The Rise and Fall of Marvellous Melbourne
Melbourne University Press, $18.80 pb, 315 pp
Start and stop, bum and bust in Victoria’s Metropolis
Fifteen years ago the British urban historian Asa Briggs wrote a short but stimulating essay on Melbourne in the Victorian era in his Victorian Cities. In thirty pages he not only challenged the conventional assumptions of Australian historiography of that time (specifically deploring the lack of systematic study of the Australian city) but also threw out various ideas about how to approach Australian urban history. It took some time for historians here to take up Briggs’ challenge, but with the publication of Graeme Davison’s The Rise and Fall of Marvellous Melbourne Australian urban history has come of age.

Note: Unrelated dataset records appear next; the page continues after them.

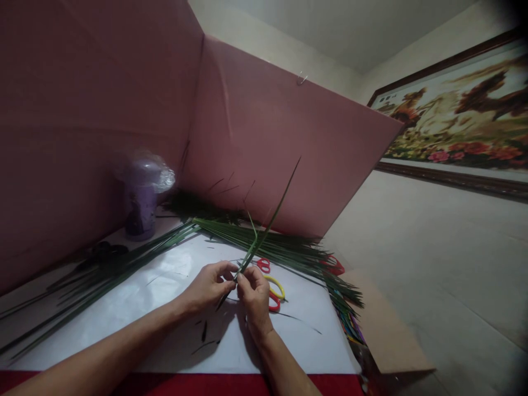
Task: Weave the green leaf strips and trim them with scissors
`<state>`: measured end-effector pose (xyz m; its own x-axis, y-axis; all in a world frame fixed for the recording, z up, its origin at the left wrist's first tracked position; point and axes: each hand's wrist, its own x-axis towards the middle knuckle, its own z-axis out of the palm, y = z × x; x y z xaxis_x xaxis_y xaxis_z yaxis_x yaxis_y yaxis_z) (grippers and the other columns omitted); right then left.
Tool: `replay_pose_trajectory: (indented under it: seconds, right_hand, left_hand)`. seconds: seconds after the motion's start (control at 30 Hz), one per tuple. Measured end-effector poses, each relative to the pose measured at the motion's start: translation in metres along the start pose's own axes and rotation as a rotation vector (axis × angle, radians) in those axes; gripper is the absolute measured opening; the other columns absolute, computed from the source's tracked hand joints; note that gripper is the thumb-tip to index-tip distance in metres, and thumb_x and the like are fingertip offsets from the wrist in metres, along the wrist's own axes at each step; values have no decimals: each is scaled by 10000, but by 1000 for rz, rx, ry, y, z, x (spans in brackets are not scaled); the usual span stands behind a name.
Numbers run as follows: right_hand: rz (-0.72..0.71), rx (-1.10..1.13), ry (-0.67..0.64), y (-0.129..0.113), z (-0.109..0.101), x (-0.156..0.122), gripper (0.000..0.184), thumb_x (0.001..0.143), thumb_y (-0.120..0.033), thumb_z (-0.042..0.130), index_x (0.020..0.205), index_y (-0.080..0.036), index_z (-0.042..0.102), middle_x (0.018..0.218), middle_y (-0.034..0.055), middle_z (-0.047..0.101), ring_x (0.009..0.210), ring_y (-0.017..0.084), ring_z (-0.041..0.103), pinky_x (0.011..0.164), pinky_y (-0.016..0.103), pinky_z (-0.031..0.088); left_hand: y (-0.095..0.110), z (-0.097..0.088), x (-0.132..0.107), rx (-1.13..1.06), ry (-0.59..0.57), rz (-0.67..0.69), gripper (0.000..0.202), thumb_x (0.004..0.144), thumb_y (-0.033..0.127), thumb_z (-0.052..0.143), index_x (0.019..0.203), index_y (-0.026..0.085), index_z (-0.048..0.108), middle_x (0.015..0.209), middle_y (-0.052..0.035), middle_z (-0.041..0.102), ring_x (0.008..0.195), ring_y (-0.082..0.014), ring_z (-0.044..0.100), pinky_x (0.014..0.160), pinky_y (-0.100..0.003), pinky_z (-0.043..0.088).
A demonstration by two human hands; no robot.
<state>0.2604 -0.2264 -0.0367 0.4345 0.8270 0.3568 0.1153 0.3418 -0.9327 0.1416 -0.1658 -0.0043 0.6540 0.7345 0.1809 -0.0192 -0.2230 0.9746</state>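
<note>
Both of my hands meet over a white sheet [165, 308] on the table. My left hand [210, 286] and my right hand [254, 294] each pinch the lower end of a long green leaf strip [270, 217], which rises up and to the right between them. A second, shorter blade splits off it near the fingers. Just beyond my right hand lie scissors with red handles [264, 265] and a yellow-handled pair [277, 287], partly hidden by the hand.
Long green leaves [284, 247] lie fanned across the back of the table and off to the left [82, 286]. A purple cup wrapped in plastic [142, 198] stands at back left. Pink boards [264, 137] wall in the table. Another red scissors [333, 265] lies at right.
</note>
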Motion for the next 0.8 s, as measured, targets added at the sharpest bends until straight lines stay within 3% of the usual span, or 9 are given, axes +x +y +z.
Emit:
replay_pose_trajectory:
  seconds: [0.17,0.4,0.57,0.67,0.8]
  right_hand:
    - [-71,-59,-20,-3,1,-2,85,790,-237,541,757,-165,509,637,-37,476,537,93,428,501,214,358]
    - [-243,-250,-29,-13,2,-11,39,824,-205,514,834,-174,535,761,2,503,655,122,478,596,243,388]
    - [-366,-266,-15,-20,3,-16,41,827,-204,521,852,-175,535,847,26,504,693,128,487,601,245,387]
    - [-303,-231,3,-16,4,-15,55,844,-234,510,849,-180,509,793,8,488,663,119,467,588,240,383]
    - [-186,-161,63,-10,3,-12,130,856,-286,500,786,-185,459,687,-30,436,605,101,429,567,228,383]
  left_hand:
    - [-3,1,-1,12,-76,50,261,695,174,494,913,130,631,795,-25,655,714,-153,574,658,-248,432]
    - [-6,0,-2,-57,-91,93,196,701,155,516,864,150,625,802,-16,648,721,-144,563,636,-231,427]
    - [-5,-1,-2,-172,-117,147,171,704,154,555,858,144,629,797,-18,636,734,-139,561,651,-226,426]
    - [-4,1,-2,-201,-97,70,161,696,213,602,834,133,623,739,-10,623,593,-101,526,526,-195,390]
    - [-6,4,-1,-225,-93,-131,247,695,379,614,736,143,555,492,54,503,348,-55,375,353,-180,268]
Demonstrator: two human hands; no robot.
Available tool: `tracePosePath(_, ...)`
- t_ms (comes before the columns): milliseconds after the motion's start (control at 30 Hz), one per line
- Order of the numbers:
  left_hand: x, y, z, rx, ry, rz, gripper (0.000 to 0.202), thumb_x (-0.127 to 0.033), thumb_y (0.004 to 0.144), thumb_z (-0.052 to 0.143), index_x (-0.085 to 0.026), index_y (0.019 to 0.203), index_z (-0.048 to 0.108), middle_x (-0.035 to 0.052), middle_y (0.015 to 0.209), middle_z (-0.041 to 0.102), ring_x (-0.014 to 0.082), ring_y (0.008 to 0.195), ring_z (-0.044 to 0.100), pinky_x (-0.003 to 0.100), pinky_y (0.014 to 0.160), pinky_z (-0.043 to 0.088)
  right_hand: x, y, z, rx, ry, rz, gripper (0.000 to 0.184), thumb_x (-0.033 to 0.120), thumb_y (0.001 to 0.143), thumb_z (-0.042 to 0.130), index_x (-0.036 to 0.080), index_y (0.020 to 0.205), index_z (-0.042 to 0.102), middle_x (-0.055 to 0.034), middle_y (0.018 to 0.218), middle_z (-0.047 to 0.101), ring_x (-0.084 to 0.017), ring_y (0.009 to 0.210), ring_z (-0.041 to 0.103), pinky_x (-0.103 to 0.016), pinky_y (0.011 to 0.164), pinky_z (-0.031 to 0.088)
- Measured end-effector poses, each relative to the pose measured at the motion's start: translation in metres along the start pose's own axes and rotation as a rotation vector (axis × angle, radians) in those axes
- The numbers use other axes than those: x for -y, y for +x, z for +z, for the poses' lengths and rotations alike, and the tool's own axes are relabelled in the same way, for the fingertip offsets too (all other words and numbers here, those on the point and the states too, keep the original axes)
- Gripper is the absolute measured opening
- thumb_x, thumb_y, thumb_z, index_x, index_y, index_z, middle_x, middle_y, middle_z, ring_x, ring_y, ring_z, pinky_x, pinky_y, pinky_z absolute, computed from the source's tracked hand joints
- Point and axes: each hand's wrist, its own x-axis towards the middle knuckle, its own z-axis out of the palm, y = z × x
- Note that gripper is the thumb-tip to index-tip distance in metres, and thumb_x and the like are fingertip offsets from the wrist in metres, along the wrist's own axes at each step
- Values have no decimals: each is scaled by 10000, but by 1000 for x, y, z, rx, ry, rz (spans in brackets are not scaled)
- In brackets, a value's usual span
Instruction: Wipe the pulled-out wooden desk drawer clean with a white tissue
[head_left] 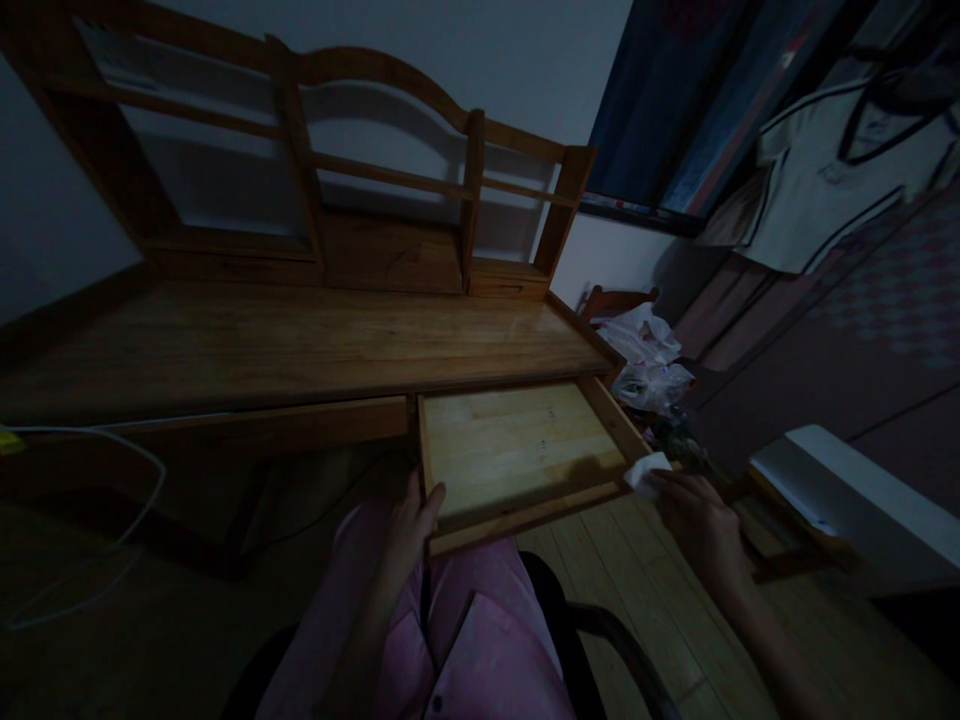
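A wooden drawer (525, 440) is pulled out from under the desk toward my lap. Nothing lies on its pale bottom apart from a few small dark marks. My left hand (411, 520) grips the drawer's left side near the front corner, with the thumb over the edge. At the front right corner my right hand (694, 505) holds a crumpled white tissue (647, 468) against the rim of the drawer. The fingertips under the tissue are partly hidden.
The wooden desk (322, 340) has a shelf unit (390, 175) along its back. White plastic bags (645, 340) are piled right of the desk. A white cable (154, 490) loops at left. A chair armrest (622, 640) is beside my lap; a shirt (825, 190) hangs at right.
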Motion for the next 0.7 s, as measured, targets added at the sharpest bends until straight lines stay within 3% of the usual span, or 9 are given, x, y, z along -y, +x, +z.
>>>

Previous histories of Melbourne in this period (1880-95) have given us the superficial manifestations and sensational aspects of the boom decade. Davison explores its deeper meaning, its social, cultural, and economic significance. He goes beyond the now well-known public events (speculation, corruption, bankruptcies etc.) to discover how the experience of boom and depression touched the lives of Melburnians of all classes, at work and at home, and reshaped their society and their sense of urban identity. We have here a major theoretical and empirical study of the internal dynamics of capitalist urbanisation during that phase when the walking and talking city gave way to the rail and mail city. We have perhaps the most important contribution yet made by an historian toward an understanding of the patterns of class formation in the Australian city, the developing class conflict corresponding with the changing structure of capitalist industrialisation and the unexpected nature of the conflict between capital and labour in the depressed 1890s – and all this written with an elegance and clarity that puts most scholars of Australian society to shame.